Pour répondre à cette difficulté, l’approche longtemps dominante, dite d’« équité par l’ignorance », a consisté à exclure les variables sensibles des traitements statistiques. Si cette méthode a toujours été débattue, elle est aujourd’hui rendue largement obsolète par le développement des modèles d’intelligence artificielle (IA), qui sont capables de reconstituer l’information contenue dans ces variables. Plus largement, l’essor de l’IA conduit à renouveler la manière d’appréhender les enjeux d’équité algorithmique, en rendant nécessaire le développement d’approches plus explicites, plus robustes et mieux adaptées à la complexité des systèmes actuels.

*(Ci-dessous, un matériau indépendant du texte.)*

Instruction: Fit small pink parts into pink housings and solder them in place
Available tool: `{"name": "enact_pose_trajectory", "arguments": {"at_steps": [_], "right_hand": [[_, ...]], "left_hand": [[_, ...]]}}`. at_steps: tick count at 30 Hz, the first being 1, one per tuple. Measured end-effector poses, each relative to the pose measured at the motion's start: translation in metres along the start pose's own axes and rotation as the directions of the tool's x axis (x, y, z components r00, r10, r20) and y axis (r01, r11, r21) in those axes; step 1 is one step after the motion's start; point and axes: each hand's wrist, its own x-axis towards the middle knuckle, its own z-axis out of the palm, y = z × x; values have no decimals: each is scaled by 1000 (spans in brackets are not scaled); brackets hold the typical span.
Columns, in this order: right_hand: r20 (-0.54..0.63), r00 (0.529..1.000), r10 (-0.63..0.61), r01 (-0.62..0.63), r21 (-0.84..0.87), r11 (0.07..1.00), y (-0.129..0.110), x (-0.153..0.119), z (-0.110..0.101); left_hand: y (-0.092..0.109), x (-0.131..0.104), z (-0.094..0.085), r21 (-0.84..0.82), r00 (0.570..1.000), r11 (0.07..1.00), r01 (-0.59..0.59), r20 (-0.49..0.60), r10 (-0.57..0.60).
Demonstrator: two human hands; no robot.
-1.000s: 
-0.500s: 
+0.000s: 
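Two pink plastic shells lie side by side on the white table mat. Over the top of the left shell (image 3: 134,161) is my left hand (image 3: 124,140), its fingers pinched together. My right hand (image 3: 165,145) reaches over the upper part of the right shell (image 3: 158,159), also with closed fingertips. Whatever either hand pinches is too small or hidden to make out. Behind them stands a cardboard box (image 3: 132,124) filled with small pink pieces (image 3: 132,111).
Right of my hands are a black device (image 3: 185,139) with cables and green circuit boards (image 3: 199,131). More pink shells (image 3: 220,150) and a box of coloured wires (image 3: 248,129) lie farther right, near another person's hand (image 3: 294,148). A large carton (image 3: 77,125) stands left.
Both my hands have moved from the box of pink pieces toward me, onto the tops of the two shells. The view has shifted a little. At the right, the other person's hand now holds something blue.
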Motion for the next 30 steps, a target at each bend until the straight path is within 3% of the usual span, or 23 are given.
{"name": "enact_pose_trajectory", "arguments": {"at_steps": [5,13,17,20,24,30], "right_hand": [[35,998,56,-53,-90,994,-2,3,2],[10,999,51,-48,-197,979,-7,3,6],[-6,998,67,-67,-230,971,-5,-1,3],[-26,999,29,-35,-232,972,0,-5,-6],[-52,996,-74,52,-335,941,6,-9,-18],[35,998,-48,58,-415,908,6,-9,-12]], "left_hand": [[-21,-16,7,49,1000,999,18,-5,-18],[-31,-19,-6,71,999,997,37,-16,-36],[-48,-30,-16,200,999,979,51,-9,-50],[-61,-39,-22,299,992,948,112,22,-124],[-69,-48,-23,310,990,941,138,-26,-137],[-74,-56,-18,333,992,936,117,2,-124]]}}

Dans ce contexte, le présent document de réflexion expose tout d’abord le cadre juridique de l’équité algorithmique dans le secteur financier. Il montre que, si le principe de non discrimination est solidement établi, sa mise en œuvre est plus complexe lorsque les décisions reposent sur des modèles statistiques, et a fortiori sur des systèmes d’IA. Le règlement européen sur l’intelligence artificielle (« Règlement IA ») vient compléter ce cadre en posant des exigences d’équité pour les systèmes d’IA dits « à haut risque », et en affirmant un principe de non-discrimination pour l’ensemble des systèmes d’IA. Dans le secteur financier, ce règlement s’articule avec les règles relatives à la protection de la clientèle dans les secteurs bancaire et assurantiel, qui traduisent également des exigences d’équité, souvent selon une logique de « protection par l’abstention » (d’octroi ou de vente), là où le Règlement IA met davantage l’accent sur les risques d’exclusion. Enfin, la comparaison avec les cadres règlementaires étrangers met en évidence la diversité des approches.